GM objected to Magistrate Judge Lindsay’s recommendation that the Court deny its motion
in part. (ECF No. 59, “GM Obj.”) FXR responded to GM’s objections, but neither Vita nor FXR
objected to Magistrate Judge Lindsay’s recommendations. (ECF No. 60.)
In reviewing a magistrate judge’s report and recommendation, a court must “make
a de novo determination of those portions of the report or . . . recommendations to which
objection[s] [are] made.” 28 U.S.C. § 636(b)(1)(C); see also United States ex rel. Coyne v.
Amgen, Inc., 243 F. Supp. 3d 295, 297 (E.D.N.Y. 2017), aff’d sub nom. Coyne v. Amgen, Inc.,
717 F. App’x 26 (2d Cir. 2017).
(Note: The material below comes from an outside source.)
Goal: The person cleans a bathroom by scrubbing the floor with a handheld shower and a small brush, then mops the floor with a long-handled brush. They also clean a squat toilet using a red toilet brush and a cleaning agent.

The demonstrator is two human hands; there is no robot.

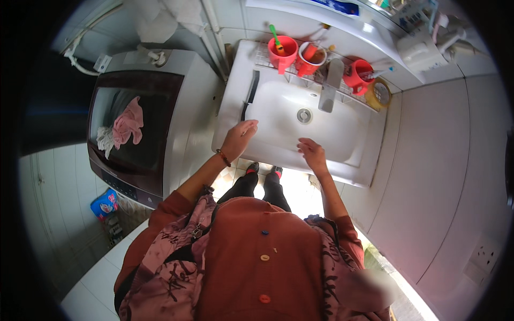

The Court “may accept, reject, or modify, in whole or in part, the
findings or recommendations made by the magistrate judge.” 28 U.S.C. § 636(b)(1)(C). Those
portions of a report and recommendation to which there is no specific reasoned objection are
reviewed for clear error. See Pall Corp. v. Entegris, Inc., 249 F.R.D. 48, 51 (E.D.N.Y. 2008).
The Court finds no clear error in the portions of the R&R to which there are no objections.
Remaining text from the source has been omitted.